Pastor James Hopkins preached this sermon on Wednesday in the Third Week of Lent, 3/23/2022. 

To follow along from home, the order of service, psalm, and hymns are listed below. Page and hymn numbers are from the Lutheran Service Book.

Order of Service: Vespers, page 229

Psalm 19

O Holy Spirit, Grant us Grace, #693

Our Father, Who from Heaven Above, #766

The Will of God is Always Best, #758

The texts for the sermon were The Lord’s Prayer, from Luther’s Small Catechism, Psalm 19, and Luke 11:1-13.

My children love asking me for things. They ask me for milk. They ask me for food. They ask me to pick them up when they’re sad and when they’re happy; when they’ve got a boo-boo, and when they’ve got full diapers.

Whether you’ve got kids or not, you’ve been a kid; and so you know exactly what I mean. Kids asking their parents for anything and everything is the most normal thing in the world. And that’s the point.

At the heart of this common, ordinary, routine thing: kids asking parents for the things they need, is the simple and profound truth about who you are to God. You are His child.

I know you hear this all the time: and yet, how rare is it for folks in the Church to actually think of themselves that way? Consider for a moment the simple, innocent requests of children. They ask you for a good thing, And they actually expect that good thing from you. They actually trust that you’re going to give it to them. At least, this is what all interactions with my own children have led me to believe.

What’s most amazing about that, perhaps, is that you give it to them. I don’t mean that you satisfy every silly request, but when your child needs milk, you give your child milk and not soda. When your child needs food, you give your child food and not drywall. Yes, “even you, who are evil,” Jesus says, know how to give good gifts to your children. “How much more will the Heavenly Father give the Holy Spirit to those who ask Him?” For He has commanded you to pray, and has promised to hear you.

This is what stimulates prayer: first, the command and promise of God, and then your pressing need.

The Holy Spirit promised by Jesus in the Gospel this evening has been delivered to you. In Baptism you were given the Holy Spirit, and you were adopted as sons and made heirs with Christ. When Jesus washed you into His Name, when He gave you everything that is His, that included His relationship with the Father.

The early Church understood this so clearly that the Lord’s Prayer was actually guarded. During the Divine Service, everyone heard the readings and the sermon; but as they transitioned to the Service of the Sacrament, which was begun with the Lord’s Prayer, anyone who was not baptized was ushered out of the room, because they had not been adopted yet.

As for you, Jesus has made you His little brothers and sisters.

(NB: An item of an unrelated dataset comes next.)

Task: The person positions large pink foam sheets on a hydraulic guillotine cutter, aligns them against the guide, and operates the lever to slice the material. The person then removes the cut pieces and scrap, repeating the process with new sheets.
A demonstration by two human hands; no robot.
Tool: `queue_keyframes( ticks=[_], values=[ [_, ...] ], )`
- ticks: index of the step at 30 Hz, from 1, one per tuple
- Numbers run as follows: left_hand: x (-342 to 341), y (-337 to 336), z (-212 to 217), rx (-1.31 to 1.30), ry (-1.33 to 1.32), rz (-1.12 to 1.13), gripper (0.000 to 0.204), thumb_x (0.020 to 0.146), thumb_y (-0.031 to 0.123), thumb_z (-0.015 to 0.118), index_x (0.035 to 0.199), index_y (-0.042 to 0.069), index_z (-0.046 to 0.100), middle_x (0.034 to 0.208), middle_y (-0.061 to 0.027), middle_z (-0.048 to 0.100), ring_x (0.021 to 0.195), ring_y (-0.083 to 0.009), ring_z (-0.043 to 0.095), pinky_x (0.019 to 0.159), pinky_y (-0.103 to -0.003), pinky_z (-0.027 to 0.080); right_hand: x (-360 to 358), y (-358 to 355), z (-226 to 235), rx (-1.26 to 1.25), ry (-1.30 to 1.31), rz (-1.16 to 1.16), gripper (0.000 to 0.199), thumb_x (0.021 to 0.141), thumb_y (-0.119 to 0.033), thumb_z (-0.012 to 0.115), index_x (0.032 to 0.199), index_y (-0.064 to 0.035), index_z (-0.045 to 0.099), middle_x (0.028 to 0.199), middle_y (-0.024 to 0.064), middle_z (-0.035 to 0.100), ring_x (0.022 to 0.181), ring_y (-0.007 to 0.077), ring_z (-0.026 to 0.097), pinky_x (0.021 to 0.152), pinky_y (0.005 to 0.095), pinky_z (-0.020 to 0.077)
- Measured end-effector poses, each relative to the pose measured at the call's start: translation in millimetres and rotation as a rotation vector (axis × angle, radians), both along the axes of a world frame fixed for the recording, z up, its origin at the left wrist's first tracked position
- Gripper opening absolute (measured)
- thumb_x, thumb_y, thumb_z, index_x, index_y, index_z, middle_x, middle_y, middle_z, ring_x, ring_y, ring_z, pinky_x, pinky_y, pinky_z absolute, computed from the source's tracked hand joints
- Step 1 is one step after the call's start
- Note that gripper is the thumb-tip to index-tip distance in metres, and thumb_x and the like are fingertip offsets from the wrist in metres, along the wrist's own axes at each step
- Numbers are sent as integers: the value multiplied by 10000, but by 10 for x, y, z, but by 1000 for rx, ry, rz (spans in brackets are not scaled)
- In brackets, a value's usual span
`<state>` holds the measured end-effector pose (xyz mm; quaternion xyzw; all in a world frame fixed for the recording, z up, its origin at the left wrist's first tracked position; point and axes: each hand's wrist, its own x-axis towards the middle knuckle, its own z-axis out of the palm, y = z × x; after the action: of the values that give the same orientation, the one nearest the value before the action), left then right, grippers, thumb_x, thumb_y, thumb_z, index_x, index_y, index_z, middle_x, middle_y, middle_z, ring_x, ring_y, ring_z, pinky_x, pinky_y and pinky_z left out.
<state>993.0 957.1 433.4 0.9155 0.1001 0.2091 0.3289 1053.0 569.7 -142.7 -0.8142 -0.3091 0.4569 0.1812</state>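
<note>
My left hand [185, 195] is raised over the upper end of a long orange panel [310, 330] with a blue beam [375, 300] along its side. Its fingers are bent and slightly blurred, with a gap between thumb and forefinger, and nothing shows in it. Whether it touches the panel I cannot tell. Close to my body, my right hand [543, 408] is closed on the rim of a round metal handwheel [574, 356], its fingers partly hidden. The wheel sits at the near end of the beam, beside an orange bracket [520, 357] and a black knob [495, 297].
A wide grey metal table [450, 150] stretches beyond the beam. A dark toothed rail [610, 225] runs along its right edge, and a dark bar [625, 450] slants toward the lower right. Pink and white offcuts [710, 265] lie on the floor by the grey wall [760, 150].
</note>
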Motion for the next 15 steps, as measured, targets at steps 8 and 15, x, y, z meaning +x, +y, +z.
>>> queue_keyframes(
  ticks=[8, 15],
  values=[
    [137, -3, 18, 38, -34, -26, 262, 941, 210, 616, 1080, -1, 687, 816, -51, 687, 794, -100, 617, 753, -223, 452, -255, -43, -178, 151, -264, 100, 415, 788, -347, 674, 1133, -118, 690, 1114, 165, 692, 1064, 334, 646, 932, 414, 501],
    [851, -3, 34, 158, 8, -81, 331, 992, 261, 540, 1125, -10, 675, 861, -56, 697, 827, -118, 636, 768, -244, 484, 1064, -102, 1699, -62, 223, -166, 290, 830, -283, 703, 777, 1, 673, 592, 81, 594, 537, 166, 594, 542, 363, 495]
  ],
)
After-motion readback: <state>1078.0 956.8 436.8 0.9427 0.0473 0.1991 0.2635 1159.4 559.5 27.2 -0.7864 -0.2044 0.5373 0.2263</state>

You get to call God, “Abba, Father.” Or, as Luther puts it:

[W]ith all boldness and confidence you may ask Him as dear children ask their dear father.

This has proven to be a problem for us. Over and again we have been brought to believe that God hears us because we are…




And everything else you want your own children to be.

But you are not heard because you are good. You are heard because Jesus is good. You are heard because Jesus, your Big Brother, gave His goodness to you. That’s the way you kids should think about it. That Jesus has been good for you.

And by the time we get to Good Friday, you will learn again that Jesus has even been bad for you. That’s how His Father looked at Him when He hung on the cross in your place.

The words are not difficult to remember, especially when you hear them so often. But when you pray, remember that these words are given to you at great expense. For you to be regarded as children, Jesus first had to be forsaken.

Knowing that should fill you with both reverence and confidence. Consider what unspeakable privilege is yours. For you, God is not some distant King, and you are not some mere servant in His kingdom. Imagine some servant throwing open the door of his King at 3 A.M. and asking for a treat. The best he could hope for is whatever they’re serving as his last meal on death-row.

But when my children do that, they do it because of their need; because they know they are my dear children, and that I am their dear father. So my big hope for you tonight is that you address your dear Father in heaven with the same boldness and confidence with which Lucia screams for something to drink in the middle of the night.

Finally, do not be ashamed if your prayers don’t seem perfectly pious and polished. Your Father delights in them the same way a father delights when Halloween comes around and his son wants to dress up as both Superman and a dog. When you don’t think you have the words to pray, that’s okay. Just pray this prayer, given to you by Jesus Himself for that exact reason. In it is contained every single need of body and soul; for milk and cereal, for boo-boos and full diapers, for life and salvation, now and forever. Amen.